Claiborne Rector
Claiborne Rector, early settler and soldier in
the Texas Revolution,
was born in Alabama on September 28, 1802. He moved to Texas in
January 1830 and settled in the area of present Brazoria County.
On March 1, 1836, he enlisted in David Murphree's
company, Second Regiment, of Sam Houston's
army; he participated in the battle of San Jacinto.
Rector served in Byrd Lockhart's
spy company in July 1836 and remained in the Texas army until
September 1 of that year. He settled in what is now Wilson County
by 1840 and received a 4,000-acre patent of land in December 1845.

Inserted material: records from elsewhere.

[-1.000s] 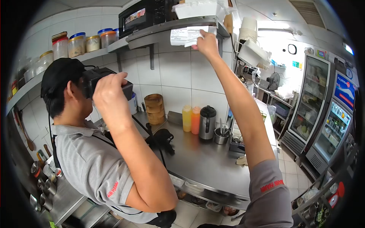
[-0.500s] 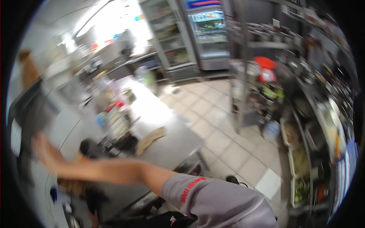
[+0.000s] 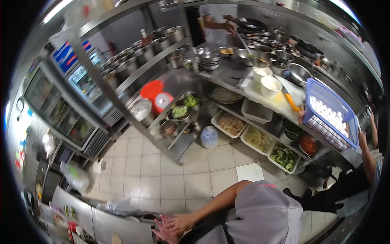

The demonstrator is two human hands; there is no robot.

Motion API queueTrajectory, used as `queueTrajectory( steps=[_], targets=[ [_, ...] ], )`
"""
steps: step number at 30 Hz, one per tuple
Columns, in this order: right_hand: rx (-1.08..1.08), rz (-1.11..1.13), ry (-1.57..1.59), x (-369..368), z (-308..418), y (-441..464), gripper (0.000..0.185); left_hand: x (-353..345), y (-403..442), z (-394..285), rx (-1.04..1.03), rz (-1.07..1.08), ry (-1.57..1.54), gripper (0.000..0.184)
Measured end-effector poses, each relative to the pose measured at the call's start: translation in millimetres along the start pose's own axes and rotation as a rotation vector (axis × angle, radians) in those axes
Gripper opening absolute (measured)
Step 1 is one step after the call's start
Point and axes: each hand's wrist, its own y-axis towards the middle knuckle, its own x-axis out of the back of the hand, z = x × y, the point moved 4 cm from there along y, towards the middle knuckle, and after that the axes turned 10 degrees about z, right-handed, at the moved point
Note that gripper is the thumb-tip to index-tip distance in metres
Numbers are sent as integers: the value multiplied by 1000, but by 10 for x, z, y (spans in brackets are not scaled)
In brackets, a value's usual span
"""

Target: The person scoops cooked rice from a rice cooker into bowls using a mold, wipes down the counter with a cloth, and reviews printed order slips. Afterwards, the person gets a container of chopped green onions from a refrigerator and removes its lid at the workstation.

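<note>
At the bottom of the head view my right hand (image 3: 182, 223) lies over my left hand (image 3: 164, 231), and the two touch. The fingers of my left hand are spread, and nothing shows in them. My right hand's fingers are stretched out across it, also without an object. Both hands are beside the edge of a steel counter (image 3: 115, 223). A brown cloth-like piece (image 3: 116, 238) lies on that counter, to the left of my hands.
Tiled floor (image 3: 195, 179) lies ahead. A steel rack (image 3: 142, 126) holds pots. Food trays (image 3: 256, 140) sit under a worktop with a blue basket (image 3: 331, 118) of white eggs. A person (image 3: 215, 28) stands behind; another person's arm (image 3: 367, 154) shows at right.
The view has swung right, away from the wall shelf and the person in grey. My right hand has left the paper slips and come down onto my left hand, which has come into view.
</note>
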Motion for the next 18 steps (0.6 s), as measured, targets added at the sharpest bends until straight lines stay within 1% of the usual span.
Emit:
queueTrajectory(
  steps=[1,2,3,4,5,7,8,11,12,15,16,18],
  targets=[
    [-67,-112,-126,80,-227,-87,40,-111,191,-43,-6,18,-52,54],
    [-242,-36,-114,252,-523,-199,39,-216,365,-93,-12,37,-84,55],
    [-413,46,-94,393,-780,-326,39,-307,520,-134,-36,60,-49,56],
    [-599,-148,-92,529,-930,-469,39,-406,661,-180,-69,73,22,58],
    [-780,-344,-96,654,-1055,-644,38,-504,789,-227,-111,74,181,57],
    [-895,-298,55,786,-1266,-877,37,-708,1030,-324,-200,61,495,56],
    [-949,-271,133,857,-1332,-941,36,-742,1163,-367,-224,20,439,59],
    [-988,-183,41,886,-1547,-858,34,-816,1487,-602,-307,-21,546,61],
    [-980,-174,-11,890,-1643,-758,34,-797,1570,-705,-355,-66,521,64],
    [-890,-70,9,986,-1877,-287,35,-417,1855,-1005,-405,-180,844,64],
    [-860,-59,-11,991,-1941,-77,36,-221,1949,-1101,-420,-257,1058,66],
    [-789,-15,-49,984,-2049,335,37,-374,1825,-1504,-251,-489,1332,70]
  ],
)
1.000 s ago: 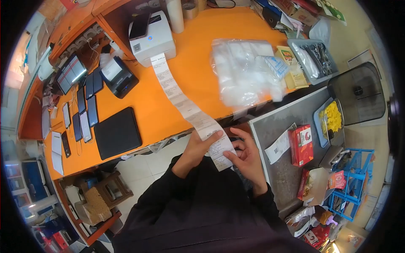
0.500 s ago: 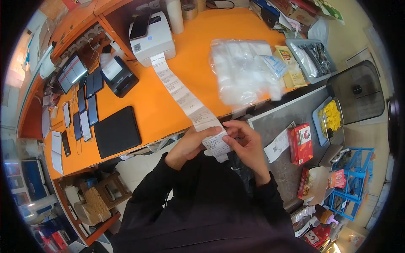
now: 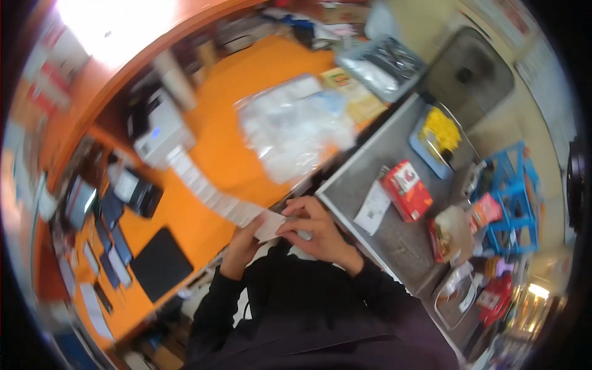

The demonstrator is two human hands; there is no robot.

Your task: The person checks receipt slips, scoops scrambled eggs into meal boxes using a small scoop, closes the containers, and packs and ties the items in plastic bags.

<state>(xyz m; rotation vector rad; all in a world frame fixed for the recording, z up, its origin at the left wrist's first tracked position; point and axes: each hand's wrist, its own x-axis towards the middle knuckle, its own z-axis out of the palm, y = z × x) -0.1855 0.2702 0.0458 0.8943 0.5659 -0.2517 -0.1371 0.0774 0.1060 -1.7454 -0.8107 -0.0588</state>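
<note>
Both hands, left point(image 3: 242, 248) and right point(image 3: 317, 233), pinch the loose end of the paper strip point(image 3: 213, 198), which runs across the orange counter point(image 3: 216, 151) from the white printer point(image 3: 165, 132); a sideways pull could tear it crookedly or jam the feed.

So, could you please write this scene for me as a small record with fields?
left hand: holds the printed paper strip near its lower end; left hand
right hand: fingertips at that end, grip blurred; right hand
strip source: white printer, strip hanging out of it
orange counter: printer, clear plastic bags, flat black item
grey worktop: red box beside a paper slip; yellow food in a container
print on strip: too blurred to read
</note>
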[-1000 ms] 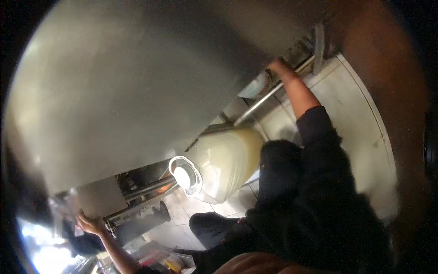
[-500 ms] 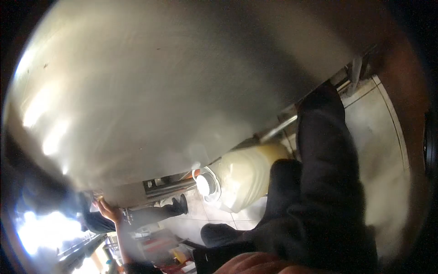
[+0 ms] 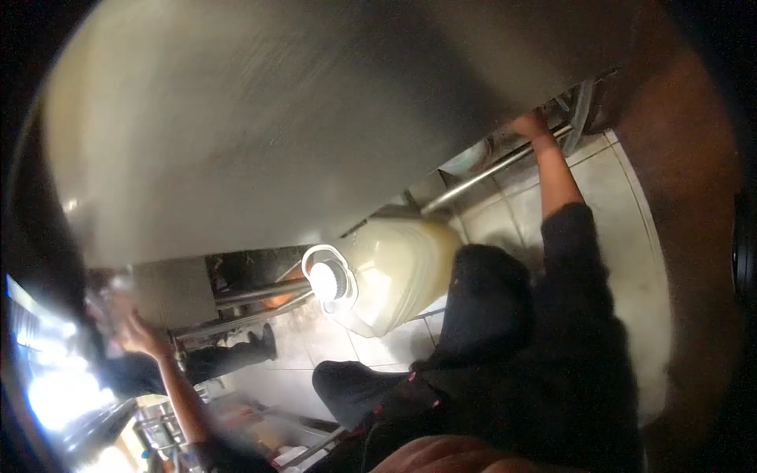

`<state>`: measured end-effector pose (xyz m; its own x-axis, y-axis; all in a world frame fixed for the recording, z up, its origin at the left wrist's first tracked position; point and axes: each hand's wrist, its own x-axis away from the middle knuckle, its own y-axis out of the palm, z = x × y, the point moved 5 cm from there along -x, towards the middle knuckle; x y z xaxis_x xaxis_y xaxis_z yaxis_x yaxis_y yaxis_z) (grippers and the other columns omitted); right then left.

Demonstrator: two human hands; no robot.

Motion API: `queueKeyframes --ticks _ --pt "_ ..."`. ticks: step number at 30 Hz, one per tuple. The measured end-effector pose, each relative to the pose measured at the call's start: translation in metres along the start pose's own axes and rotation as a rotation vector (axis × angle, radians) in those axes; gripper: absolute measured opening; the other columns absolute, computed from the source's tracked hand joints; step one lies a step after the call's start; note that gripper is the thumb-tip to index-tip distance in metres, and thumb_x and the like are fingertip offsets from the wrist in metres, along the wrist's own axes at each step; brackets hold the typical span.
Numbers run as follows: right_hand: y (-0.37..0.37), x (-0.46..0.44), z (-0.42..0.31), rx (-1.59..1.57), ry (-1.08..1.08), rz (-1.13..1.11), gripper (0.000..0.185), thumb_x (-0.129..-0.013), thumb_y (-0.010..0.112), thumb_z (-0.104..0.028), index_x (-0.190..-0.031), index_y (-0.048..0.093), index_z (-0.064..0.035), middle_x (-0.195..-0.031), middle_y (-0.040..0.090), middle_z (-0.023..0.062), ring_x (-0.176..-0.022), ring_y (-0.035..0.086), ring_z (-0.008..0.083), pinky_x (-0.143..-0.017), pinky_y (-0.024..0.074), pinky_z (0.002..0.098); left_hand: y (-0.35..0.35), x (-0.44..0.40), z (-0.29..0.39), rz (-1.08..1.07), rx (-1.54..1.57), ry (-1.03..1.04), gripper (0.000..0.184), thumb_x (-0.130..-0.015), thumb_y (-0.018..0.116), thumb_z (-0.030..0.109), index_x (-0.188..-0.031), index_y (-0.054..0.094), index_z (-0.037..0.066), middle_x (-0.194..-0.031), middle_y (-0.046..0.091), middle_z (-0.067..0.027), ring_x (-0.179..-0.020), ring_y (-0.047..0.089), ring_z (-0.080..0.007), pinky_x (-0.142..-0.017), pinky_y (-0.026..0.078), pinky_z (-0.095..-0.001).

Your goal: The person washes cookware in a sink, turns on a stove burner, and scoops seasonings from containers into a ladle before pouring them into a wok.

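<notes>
My right hand [image 3: 532, 124] reaches under the edge of a large metal worktop [image 3: 276, 134], beside the shelf rail [image 3: 505, 169]; its fingers are hidden there. My left hand [image 3: 140, 337] is raised at the worktop's far left end, close to something shiny and blurred; whether its fingers hold anything is unclear. Between my arms a big plastic jug [image 3: 398, 268] with pale yellow contents stands on the floor, against the worktop's edge. It has a white cap [image 3: 327, 281] and a white carrying ring. My dark-clothed knee [image 3: 489, 292] is close beside it.
Under the worktop, a whitish rounded container [image 3: 467, 160] shows behind the rail, with an orange item [image 3: 277, 299] farther left. Another person's dark leg and shoe [image 3: 256, 345] are at lower left. Pale tiles [image 3: 623, 260] cover the floor. Blurred skin shows along the bottom edge.
My right forearm, earlier out of sight beyond the sleeve, now shows bare with the hand under the worktop. My left hand, the jug and the other person's leg appear farther left in view.
</notes>
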<state>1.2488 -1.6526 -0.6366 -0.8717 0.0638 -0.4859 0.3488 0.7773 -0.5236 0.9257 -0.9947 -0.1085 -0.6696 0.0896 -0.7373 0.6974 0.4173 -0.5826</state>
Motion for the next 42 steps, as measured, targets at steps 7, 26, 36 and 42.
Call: queueKeyframes --ticks 7,26,36,42 --pt "-0.048 0.063 -0.054 0.35 0.136 -0.341 0.034 -0.079 0.066 -0.028 -0.092 0.061 0.0034 -0.092 0.061 0.0269 -0.086 0.058 0.0432 -0.078 0.0476 0.0479 0.002 -0.001 0.006 0.08 -0.131 0.139 0.031 -0.089 0.05 0.027 -0.108 0.058 0.004 -0.095 0.059 -0.016 -0.085 0.058 -0.0319 -0.073 0.046 -0.0431" --pt "-0.18 0.186 -0.207 0.684 0.21 -0.527 0.027 -0.086 0.055 -0.011 -0.102 0.058 0.0104 -0.099 0.06 0.0254 -0.091 0.057 0.0388 -0.078 0.0452 0.047 -0.023 -0.001 0.028 0.357 0.43 -0.19 0.054 -0.067 0.061 0.061 -0.061 0.055 0.008 -0.067 0.05 -0.0081 -0.065 0.053 -0.0249 -0.053 0.043 -0.0361" --pt "-0.184 0.22 -0.367 0.609 0.146 -1.159 0.042 -0.081 0.067 -0.032 -0.09 0.062 0.0081 -0.08 0.063 0.0271 -0.076 0.06 0.043 -0.069 0.0473 0.0471 -0.117 0.037 0.001 0.045 0.986 -0.145 0.044 -0.082 0.055 0.045 -0.097 0.055 0.003 -0.101 0.052 -0.0166 -0.092 0.052 -0.0334 -0.076 0.043 -0.043" --pt "-0.151 0.22 -0.516 0.566 0.006 -1.237 0.042 -0.081 0.067 -0.033 -0.09 0.062 0.0075 -0.08 0.062 0.0273 -0.076 0.06 0.0433 -0.069 0.0471 0.0474 -0.187 0.258 -0.019 -0.743 1.009 -0.56 0.033 -0.085 0.053 0.038 -0.097 0.065 0.009 -0.09 0.063 -0.0157 -0.085 0.06 -0.0342 -0.075 0.048 -0.0452"
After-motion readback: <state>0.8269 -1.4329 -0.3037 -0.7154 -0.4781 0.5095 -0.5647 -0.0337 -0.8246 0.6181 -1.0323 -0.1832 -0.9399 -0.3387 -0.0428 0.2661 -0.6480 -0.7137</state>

Rector represented Wilson County at the Secession Convention
in 1861. He was captain of the Cibolo Guards Light Infantry in
the Texas State Troops during the Civil War.
Rector married twice and had three children. He died on March
23, 1873, and was buried in the Concrete Cemetery, Guadalupe County,
Texas.
BIBLIOGRAPHY: Sam Houston Dixon and Louis Wiltz Kemp,
The Heroes of San Jacinto (Houston: Anson Jones, 1932).
Deed L. Vest, A Century of Light: The History of Brahan Lodge
No. 226, A.F. & A.M., La Vernia, Texas, 1858-1959 (Fort
Worth: Masonic Home and School, 1959).